§ Task details
The whole listing, please: repeat it exactly, with the pictures left out.

§ Data extract

⁂

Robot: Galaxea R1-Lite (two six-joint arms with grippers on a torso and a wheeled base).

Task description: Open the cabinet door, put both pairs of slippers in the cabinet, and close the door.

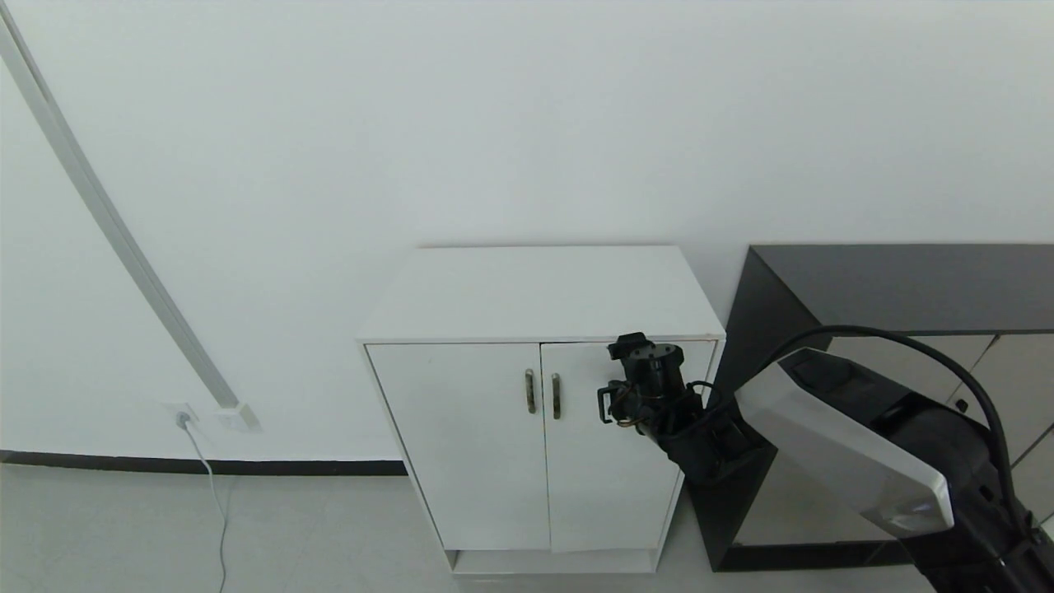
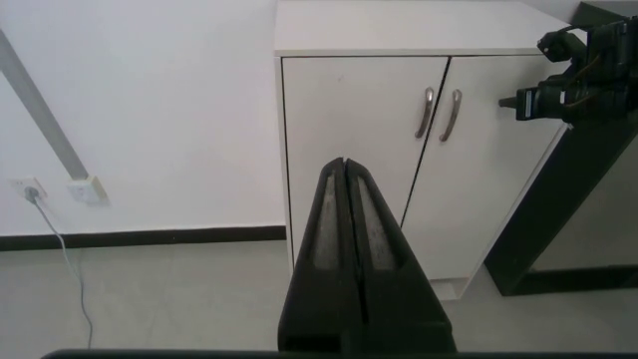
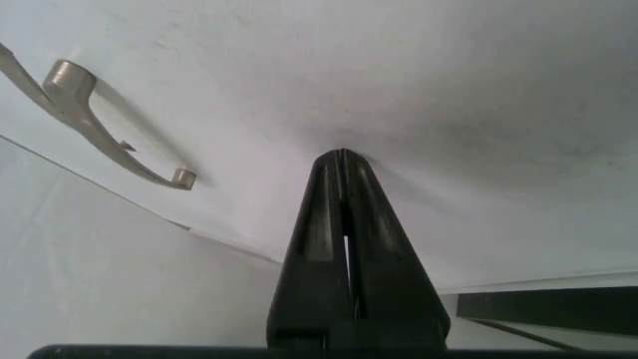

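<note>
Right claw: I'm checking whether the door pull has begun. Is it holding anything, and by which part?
Nothing. The right claw is shut and empty, close to the right door, apart from its handle.

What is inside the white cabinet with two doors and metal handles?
The inside cannot be seen: both doors of the white cabinet are shut and cover it. Only the door fronts and the two metal handles show, with the right gripper, shut, close to the right door.

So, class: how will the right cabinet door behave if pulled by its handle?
The door looks flat and rigid, so it probably swings without flexing. Its handle sits at the centre seam, suggesting outer-edge hinges. The cabinet, broad and floor-standing, seems unlikely to tip.
</note>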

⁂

§ Exercise output
Robot: Galaxea R1-Lite (two six-joint arms with grippers on a torso and a wheeled base).

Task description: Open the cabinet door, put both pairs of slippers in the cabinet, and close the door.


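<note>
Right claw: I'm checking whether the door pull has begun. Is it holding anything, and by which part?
Nothing. The right claw is shut and empty, close to the right door, apart from its handle.

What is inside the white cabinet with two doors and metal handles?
The inside cannot be seen: both doors of the white cabinet are shut and cover it. Only the door fronts and the two metal handles show, with the right gripper, shut, close to the right door.

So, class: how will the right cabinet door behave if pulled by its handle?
The door looks flat and rigid, so it probably swings without flexing. Its handle sits at the centre seam, suggesting outer-edge hinges. The cabinet, broad and floor-standing, seems unlikely to tip.
</note>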

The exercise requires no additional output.